The robber tried to run the bar of processed chocolate over the register, but tonight the Point-of-Sale system decided to take one of its inconvenient vacations and spend the next hour updating the servers. Which meant Sam couldn’t clock out and end his shift like he so desperately wanted to do.

“Whoops!” Sam shouted, bitter sarcasm flowing from his lips. “Looks like the system’s down! No more purchasing tonight! No opening this register! Zip. Zero. Nadda. But if you still want something from this puny little establishment, then why not take some  _ more  _ candy bars?!” Sam grabbed a whole stack of Mr. Goodbars and threw them at the robber. “Have some M&Ms! Twizzlers! Those weird hard candies nobody likes!” He started tearing the potato chip bags from the shelves, throwing them at the robber as well. “Have anything! Everything! I don’t care! It’s all just a  _ dollar  _ so it’s not a fucking loss on my part!”

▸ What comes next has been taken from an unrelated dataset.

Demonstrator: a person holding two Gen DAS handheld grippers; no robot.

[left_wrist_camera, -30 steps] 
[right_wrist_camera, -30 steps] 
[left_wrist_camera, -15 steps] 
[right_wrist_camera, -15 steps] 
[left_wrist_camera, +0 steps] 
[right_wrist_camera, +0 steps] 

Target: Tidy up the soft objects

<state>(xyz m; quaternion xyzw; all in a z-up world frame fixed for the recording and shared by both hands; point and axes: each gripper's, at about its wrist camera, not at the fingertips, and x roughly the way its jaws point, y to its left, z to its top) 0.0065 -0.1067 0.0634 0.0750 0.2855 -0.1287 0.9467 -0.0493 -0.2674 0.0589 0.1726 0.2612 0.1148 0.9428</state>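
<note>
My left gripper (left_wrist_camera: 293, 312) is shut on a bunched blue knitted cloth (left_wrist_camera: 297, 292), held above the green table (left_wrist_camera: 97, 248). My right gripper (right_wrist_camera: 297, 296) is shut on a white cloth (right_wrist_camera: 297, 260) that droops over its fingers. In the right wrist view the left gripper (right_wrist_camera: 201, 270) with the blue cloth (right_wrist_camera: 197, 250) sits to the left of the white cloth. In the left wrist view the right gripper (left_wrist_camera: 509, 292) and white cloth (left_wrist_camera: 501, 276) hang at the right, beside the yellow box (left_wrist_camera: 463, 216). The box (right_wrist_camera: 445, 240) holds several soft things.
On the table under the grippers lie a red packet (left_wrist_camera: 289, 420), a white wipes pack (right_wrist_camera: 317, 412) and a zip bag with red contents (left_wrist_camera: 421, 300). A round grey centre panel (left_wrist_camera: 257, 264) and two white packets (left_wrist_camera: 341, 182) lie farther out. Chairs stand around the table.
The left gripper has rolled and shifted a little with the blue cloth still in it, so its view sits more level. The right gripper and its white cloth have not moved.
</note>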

The robber quietly put his gun away and slowly backed out of the store, as Sam continued his tirade against the discount merchandise that surrounded him, ripping everything from the shelves and throwing them to the floor. “And how about these fucking cheap toys that parents get so their kids shut the Hell up! And these at-home pregnancy tests! And these greeting cards! And the 99-cent frozen broccoli! Why don’t you just  _ take it all,  _ and  _ burn it!”  _ he shouted, stomping on a case of shrimp-flavored Instanoodles.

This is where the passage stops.